Life Science Skill Need influencing entry salaries: Supply and Demand in the USA and in Europe
I recently had a chat with a colleague who made his career in the US. Boston Massachusetts region sees its pool of Life Science skills depleted. Salaries have skyrocketed and young graduates from PhD and Post-Doc programmes draw salaries of $150’000 US Dollar or higher. This development is fuelled by investor-driven biotech companies feverishly working on new treatments. Most of these research programmes are in early stages of clinical development and carry a high risk of failure.
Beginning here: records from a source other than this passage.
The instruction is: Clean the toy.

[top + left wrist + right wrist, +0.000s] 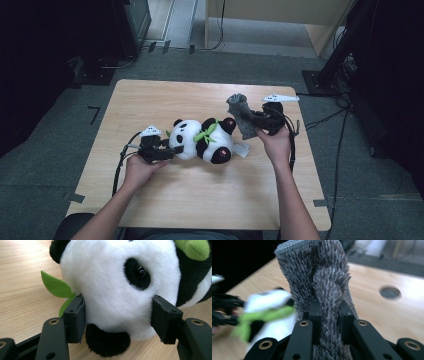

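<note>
No writing can be read on anything; a small white tag beside the panda is too small to make out. Nearest the person, the left forearm runs up from the bottom edge to the left gripper, held level and low over the wooden table. Its jaws clasp the white head of the plush panda, which lies on its side at the table's middle, a green leaf at its neck. Farther off, the right hand is raised with the right gripper pointing left, jaws clenched on a fuzzy grey sock that stands up above the panda's feet.
</note>
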The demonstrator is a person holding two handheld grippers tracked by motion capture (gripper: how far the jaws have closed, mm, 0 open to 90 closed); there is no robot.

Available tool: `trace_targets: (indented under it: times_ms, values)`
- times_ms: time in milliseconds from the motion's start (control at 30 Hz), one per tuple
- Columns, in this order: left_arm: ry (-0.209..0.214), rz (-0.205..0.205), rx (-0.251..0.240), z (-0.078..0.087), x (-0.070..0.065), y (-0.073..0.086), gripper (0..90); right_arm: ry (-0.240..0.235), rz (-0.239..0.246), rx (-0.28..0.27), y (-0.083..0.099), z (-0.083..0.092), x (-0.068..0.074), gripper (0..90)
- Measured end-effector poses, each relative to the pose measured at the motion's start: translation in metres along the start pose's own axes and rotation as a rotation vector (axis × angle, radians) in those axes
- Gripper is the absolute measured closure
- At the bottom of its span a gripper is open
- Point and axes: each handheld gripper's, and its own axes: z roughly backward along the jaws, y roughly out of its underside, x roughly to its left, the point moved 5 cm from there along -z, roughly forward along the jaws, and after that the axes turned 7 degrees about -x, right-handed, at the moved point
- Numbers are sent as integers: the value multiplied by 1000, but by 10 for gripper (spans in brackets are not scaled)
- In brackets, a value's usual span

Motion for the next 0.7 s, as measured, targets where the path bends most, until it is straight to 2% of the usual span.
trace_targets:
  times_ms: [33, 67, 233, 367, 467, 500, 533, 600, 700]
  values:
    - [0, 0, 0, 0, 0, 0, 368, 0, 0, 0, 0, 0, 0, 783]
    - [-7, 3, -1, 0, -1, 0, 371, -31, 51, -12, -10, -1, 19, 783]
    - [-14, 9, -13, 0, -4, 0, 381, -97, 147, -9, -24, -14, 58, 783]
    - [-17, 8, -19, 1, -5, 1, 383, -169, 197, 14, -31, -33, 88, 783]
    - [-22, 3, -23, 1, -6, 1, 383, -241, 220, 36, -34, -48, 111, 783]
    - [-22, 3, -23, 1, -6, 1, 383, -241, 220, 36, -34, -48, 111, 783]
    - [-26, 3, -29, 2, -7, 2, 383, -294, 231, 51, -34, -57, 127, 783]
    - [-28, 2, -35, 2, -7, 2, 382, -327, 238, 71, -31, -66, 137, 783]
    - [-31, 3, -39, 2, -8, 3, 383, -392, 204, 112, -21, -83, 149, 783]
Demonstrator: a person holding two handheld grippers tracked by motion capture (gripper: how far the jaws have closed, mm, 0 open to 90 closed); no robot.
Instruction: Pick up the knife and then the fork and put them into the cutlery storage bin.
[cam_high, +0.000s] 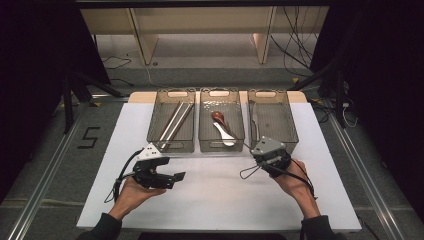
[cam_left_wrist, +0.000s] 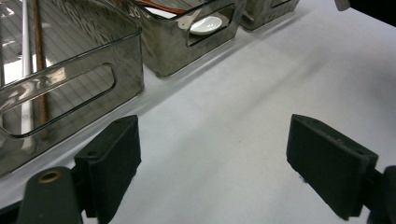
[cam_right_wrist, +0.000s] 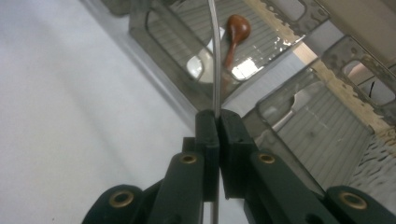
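Observation:
My right gripper is shut on a thin silver utensil, which I see edge-on rising from between the pads toward the middle bin. In the high view the right gripper sits at the front corner of the right bin. The middle bin holds a brown wooden spoon and a white spoon. My left gripper hovers over the white table, in front of the left bin with its chopsticks. The left gripper is open with nothing between its jaws.
Three clear grey bins stand side by side at the table's far edge. A silver utensil lies in the right bin. The white table surface stretches between both hands. Cables trail from each gripper.

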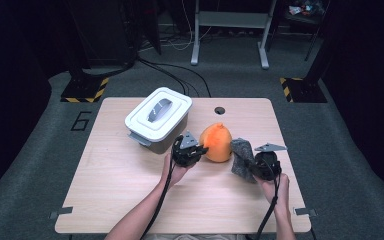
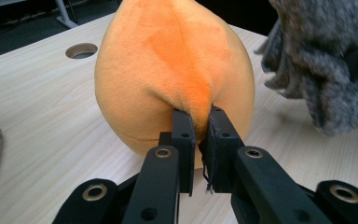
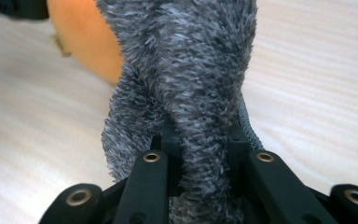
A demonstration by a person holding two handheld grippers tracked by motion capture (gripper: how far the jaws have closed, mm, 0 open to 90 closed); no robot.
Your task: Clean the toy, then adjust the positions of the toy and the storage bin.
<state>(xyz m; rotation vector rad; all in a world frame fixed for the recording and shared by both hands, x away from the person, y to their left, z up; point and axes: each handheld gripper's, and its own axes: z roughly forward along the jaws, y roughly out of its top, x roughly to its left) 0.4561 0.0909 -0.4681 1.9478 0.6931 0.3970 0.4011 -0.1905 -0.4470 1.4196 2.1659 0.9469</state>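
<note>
An orange plush toy (image 1: 217,142) shaped like a rounded fruit stands on the wooden table (image 1: 120,190), just right of centre. My left gripper (image 1: 198,149) is shut on it, its jaws pinching a fold of the orange plush toy (image 2: 177,70) low on its side. To its right a grey fuzzy cloth (image 1: 241,158) hangs from my right gripper (image 1: 250,163), which is shut on it. In the right gripper view the grey fuzzy cloth (image 3: 191,84) rises between the jaws and hides much of the orange toy (image 3: 88,42) behind.
A white lidded box (image 1: 158,118) with a grey handle stands at the back left of the table, close to my left hand. A round cable hole (image 1: 219,110) lies near the far edge. Bare wood stretches across the near side and left.
</note>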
I first thought I heard wrong. This sounded like another world. In the DACH region, Life Science profiles are indeed in high demand (key word MINT), but over the past 20 years I did not observe such fierce competition levels to acquire young talents nor see such record high salaries. Quite the contrary, new M.Sc. and PhD graduates in chemistry, biology, biotechnology, or pharmacy increasingly have to accept temporary positions to enter pharma industry. What counts is the opportunity to gain relevant experiences. After two years or so, the situation will ease and the labour market opens up. For most of them, however, 150’000 Swiss francs salaries do not become reality before 10 years of professional activity.
But I would wish that the European market identifies the potential offered by so-called inherently risky research-driven companies and above all the tremendous potential represented by highly educated Life Scientists.